- **What needs to be done**:
Gather all lines with "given" from the records.

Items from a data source
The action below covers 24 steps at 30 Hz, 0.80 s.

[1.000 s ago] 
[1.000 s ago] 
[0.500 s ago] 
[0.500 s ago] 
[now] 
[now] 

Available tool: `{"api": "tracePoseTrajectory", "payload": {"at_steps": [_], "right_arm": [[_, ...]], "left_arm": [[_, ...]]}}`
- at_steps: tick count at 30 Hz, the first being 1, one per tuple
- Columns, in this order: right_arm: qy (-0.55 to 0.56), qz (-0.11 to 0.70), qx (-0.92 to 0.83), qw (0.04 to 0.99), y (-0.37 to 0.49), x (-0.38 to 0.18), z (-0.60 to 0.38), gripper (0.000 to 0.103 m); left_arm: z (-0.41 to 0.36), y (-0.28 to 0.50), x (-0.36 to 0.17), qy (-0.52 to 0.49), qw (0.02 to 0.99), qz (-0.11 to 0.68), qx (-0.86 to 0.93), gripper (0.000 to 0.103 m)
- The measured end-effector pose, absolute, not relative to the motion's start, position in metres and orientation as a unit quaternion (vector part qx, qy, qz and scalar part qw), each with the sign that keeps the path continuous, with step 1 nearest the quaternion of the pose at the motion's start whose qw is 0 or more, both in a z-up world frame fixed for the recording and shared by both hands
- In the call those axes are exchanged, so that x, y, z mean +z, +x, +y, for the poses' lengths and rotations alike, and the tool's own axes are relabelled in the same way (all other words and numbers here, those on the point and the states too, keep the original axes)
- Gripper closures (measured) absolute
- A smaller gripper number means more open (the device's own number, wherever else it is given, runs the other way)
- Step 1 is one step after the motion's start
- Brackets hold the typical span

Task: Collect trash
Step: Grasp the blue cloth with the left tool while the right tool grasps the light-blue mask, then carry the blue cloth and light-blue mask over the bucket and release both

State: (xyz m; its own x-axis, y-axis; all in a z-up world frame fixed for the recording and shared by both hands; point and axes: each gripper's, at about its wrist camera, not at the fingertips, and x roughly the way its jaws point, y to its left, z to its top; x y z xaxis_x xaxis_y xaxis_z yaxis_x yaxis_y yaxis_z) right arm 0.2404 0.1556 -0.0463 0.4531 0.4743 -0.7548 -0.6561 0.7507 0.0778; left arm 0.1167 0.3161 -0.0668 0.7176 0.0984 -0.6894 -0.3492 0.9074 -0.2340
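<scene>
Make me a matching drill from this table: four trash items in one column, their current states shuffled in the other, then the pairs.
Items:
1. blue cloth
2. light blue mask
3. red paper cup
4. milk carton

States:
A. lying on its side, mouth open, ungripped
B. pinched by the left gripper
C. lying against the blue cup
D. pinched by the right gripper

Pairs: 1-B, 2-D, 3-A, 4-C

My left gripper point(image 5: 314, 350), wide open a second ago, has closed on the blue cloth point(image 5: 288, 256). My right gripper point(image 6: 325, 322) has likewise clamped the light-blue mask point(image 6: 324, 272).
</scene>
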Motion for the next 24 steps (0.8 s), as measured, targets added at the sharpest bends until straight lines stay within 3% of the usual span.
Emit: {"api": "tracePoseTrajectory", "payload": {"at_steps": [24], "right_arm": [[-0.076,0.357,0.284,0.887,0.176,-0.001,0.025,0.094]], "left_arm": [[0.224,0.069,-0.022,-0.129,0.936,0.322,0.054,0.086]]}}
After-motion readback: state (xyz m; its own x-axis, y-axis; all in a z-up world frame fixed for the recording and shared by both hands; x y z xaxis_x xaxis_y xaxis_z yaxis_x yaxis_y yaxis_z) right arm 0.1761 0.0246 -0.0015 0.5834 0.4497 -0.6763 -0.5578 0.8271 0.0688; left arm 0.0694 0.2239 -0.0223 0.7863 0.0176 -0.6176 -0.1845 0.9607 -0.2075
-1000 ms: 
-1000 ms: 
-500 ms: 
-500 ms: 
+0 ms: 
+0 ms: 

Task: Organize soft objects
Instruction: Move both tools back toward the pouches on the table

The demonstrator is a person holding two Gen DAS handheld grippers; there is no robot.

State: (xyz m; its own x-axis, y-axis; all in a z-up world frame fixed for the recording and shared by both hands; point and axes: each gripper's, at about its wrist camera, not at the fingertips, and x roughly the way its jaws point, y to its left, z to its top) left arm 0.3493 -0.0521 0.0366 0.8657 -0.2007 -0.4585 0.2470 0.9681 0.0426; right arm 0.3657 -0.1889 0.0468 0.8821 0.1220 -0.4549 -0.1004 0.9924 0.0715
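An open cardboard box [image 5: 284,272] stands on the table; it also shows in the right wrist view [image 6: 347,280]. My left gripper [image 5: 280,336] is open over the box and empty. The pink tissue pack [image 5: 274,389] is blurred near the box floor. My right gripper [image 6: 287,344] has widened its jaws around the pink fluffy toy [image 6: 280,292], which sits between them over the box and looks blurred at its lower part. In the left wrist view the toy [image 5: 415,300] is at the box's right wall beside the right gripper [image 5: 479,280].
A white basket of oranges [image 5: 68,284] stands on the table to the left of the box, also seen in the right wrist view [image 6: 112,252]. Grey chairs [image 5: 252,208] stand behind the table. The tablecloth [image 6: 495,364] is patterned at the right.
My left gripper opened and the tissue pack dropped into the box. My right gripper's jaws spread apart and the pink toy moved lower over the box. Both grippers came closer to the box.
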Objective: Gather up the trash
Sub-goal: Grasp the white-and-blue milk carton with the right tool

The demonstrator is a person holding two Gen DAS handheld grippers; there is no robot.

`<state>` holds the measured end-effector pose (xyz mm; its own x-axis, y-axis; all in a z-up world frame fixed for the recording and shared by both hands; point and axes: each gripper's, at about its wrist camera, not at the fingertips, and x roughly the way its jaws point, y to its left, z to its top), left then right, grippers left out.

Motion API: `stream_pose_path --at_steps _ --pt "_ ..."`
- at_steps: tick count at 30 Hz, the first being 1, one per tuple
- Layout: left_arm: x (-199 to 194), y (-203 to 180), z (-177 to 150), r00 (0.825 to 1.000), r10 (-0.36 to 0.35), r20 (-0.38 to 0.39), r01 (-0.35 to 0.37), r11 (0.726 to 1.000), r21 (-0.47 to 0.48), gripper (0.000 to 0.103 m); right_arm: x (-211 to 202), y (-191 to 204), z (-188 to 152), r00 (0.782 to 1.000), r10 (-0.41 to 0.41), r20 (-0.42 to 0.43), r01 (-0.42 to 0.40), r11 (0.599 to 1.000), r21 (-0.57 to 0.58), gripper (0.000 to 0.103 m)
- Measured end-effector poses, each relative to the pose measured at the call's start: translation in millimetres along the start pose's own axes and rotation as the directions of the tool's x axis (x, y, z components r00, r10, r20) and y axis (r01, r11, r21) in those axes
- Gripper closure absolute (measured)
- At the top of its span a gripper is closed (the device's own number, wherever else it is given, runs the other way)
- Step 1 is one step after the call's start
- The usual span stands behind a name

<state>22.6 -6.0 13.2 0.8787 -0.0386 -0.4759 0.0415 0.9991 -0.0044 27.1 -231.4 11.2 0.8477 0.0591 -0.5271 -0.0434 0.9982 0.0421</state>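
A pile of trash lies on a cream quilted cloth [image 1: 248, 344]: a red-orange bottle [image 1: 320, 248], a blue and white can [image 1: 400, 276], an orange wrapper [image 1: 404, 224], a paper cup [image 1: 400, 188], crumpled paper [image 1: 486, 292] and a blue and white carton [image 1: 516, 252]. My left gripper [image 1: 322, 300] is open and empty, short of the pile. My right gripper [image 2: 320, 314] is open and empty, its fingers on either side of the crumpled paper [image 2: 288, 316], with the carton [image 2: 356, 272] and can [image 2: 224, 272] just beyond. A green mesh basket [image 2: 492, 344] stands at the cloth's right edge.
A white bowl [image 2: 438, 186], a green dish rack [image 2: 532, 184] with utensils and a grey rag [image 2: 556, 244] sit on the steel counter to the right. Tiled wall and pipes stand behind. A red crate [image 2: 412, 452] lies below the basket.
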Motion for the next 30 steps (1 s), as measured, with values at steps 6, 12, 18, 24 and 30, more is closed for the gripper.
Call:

- **Exercise answer**:
- A smaller gripper number means more open (the device's own number, wherever else it is given, runs the other way)
- At the top of its span a gripper is closed (the device's own number, wherever else it is given, runs the other way)

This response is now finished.